(Reuters) – Israeli missiles struck the emergency department of a northern Gaza hospital on Tuesday, medics said, prompting panicked medical staff to rush patients on hospital beds and stretchers to the rubble-strewn street outside.
Video obtained by Reuters showed medics in blue scrubs wheeling patients out of the hospital compound in Jabalia, shouting in fear and looking back as if expecting further strikes.
“The first missile when it hit, it hit the entrance of the emergency department. We tried to enter, and then a second missile hit, and the third hit the building nearby,” said Hussam Abu Safia, the head of Kamal Adwan Hospital.
“We cannot go back inside to them. We really never imagined that one day the emergency department will be hit. The emergency department provides a service for children, the elderly and people inside the departments of the hospital.”
One man was filmed cradling what looked to be a newborn baby wrapped in blue cloth. An elderly man was bumped on a wheeled stretcher along shattered streets towards an ambulance. Others from the hospital, most of them women and some in scrubs or white coats, ran away in fear.
“As you can see, (this is) the evacuation of the wounded and the team from inside the medical complex.
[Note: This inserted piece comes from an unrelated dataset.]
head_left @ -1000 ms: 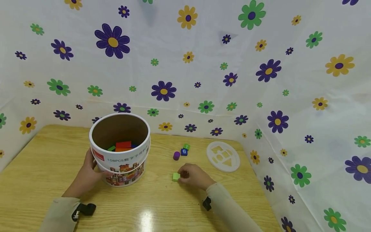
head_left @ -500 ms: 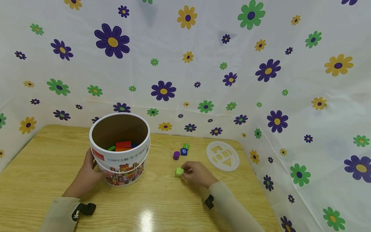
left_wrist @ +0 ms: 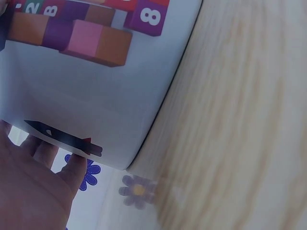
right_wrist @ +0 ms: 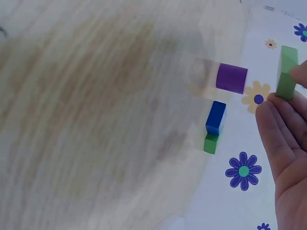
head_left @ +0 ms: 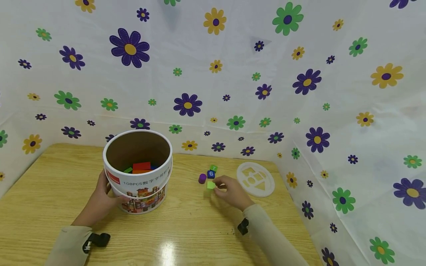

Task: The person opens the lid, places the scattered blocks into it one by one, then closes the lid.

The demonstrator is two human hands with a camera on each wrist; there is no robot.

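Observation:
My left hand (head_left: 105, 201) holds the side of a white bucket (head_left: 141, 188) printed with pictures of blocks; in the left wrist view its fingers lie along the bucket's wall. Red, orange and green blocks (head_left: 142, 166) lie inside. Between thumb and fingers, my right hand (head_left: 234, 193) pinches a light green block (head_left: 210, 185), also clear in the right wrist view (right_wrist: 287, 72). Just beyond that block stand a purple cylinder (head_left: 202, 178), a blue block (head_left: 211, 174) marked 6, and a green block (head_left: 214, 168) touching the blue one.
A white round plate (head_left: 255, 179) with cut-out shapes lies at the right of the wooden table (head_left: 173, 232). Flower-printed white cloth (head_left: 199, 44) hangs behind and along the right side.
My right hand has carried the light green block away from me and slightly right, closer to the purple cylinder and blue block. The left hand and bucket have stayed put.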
The medical team has left under bombardment, fire and tanks from the Kamal Adwan medical complex,” said Palestinian emergency worker Fares Afana.
Reuters could not independently verify the accounts of the events.
Israel said it has returned to Jabalia, where it had claimed to have dismantled Hamas months ago, to prevent the Palestinian militant group that controls Gaza from regrouping.
A Gaza health ministry spokesperson told Reuters patients were being evacuated to the Baptist Hospital in Gaza City and to other medical points set up in the northern part of the enclave.
Gaza’s healthcare system has essentially collapsed since Israel began its military offensive there after the Oct. 7 cross-border attacks by Palestinian Hamas militants on Israelis.
WHO Director-General Tedros Adhanom Ghebreyesus said on Tuesday that Al-Awda Hospital, also in northern Gaza, had been under siege since Sunday, with 148 hospital staff and 22 patients and the people accompanying them trapped inside.
Fighting near Kamal Adwan Hospital had jeopardised its ability to care for patients, he told reporters in Geneva.
“These are the only two functional hospitals remaining in northern Gaza,” Tedros said. “Ensuring their ability to deliver health services is imperative.”